Task prompt |
Retype, word for word, every line from the one holding "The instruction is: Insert" through the one holding "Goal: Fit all" in the entries below, both included, and only those lines.
··· Data to process ···
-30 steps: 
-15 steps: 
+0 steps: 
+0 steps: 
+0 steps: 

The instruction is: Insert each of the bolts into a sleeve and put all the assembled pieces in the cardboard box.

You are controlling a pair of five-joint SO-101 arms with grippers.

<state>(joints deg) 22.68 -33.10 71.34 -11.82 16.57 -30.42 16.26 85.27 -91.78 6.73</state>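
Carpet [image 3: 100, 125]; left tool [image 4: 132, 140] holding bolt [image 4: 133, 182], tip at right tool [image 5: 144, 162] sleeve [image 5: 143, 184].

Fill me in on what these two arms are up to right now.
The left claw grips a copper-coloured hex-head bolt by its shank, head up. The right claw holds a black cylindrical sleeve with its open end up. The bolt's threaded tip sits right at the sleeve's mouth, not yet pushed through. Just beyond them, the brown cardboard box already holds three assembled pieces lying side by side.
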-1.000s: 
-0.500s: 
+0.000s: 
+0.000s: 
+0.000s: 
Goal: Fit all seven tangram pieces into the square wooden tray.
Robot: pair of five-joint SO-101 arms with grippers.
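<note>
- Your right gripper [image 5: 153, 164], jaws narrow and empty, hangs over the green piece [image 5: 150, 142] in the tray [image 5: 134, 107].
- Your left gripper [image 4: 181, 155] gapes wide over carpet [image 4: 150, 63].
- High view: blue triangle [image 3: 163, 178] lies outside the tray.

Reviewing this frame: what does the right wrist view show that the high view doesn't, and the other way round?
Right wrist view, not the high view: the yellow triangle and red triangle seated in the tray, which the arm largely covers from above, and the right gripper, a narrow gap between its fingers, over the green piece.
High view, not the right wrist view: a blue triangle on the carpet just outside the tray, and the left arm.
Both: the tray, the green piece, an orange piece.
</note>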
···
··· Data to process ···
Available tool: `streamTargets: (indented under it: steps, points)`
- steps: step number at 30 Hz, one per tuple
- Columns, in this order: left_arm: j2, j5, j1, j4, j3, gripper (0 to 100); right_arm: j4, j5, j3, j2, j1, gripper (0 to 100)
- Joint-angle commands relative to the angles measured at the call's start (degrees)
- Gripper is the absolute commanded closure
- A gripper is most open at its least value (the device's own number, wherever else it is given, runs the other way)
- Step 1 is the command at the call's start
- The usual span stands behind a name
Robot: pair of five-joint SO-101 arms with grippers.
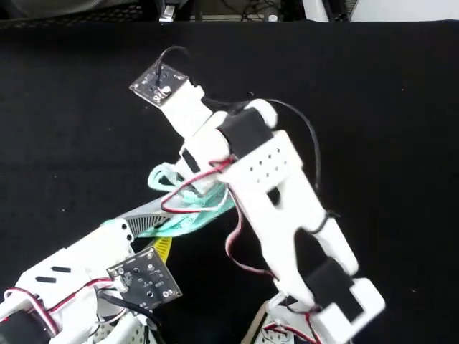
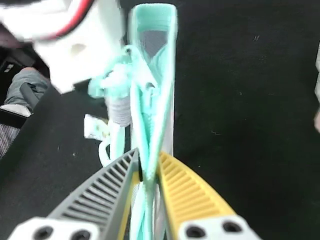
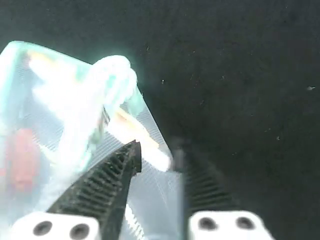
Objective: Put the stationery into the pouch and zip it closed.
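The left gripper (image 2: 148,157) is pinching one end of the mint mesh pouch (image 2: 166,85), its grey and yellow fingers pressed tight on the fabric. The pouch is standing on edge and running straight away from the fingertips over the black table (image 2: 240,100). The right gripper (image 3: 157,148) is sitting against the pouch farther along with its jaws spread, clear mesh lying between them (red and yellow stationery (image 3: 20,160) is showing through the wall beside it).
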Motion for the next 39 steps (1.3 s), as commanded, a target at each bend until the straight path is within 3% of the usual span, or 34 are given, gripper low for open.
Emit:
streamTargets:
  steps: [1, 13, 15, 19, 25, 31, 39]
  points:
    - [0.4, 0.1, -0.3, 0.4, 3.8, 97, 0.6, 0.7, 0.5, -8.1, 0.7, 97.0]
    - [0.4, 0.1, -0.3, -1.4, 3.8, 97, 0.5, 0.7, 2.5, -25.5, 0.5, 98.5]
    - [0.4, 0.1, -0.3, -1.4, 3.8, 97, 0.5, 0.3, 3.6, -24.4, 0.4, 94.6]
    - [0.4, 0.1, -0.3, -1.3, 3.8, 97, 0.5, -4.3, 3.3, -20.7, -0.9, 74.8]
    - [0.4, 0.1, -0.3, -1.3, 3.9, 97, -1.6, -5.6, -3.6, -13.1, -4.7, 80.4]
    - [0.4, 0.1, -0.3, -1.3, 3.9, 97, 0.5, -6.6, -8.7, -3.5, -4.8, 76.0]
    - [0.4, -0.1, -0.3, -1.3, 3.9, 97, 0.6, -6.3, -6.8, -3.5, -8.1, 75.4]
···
Response for this exercise |
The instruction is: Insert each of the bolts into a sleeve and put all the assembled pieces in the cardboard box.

You are controlling a pair of five-joint SO-101 arms with grippers.

<state>(joints deg) 22.68 -33.10 71.34 -11.82 16.57 -30.42 16.26 85.27 -91.78 6.73</state>
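Carpet [image 3: 100, 125]; left tool [image 4: 132, 140] holding bolt [image 4: 133, 182], tip at right tool [image 5: 144, 162] sleeve [image 5: 143, 184].

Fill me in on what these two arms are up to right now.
The left claw grips a copper-coloured hex-head bolt by its shank, head up. The right claw holds a black cylindrical sleeve with its open end up. The bolt's threaded tip sits right at the sleeve's mouth, not yet pushed through. Just beyond them, the brown cardboard box already holds three assembled pieces lying side by side.
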-1.000s: 
-0.500s: 
+0.000s: 
+0.000s: 
+0.000s: 
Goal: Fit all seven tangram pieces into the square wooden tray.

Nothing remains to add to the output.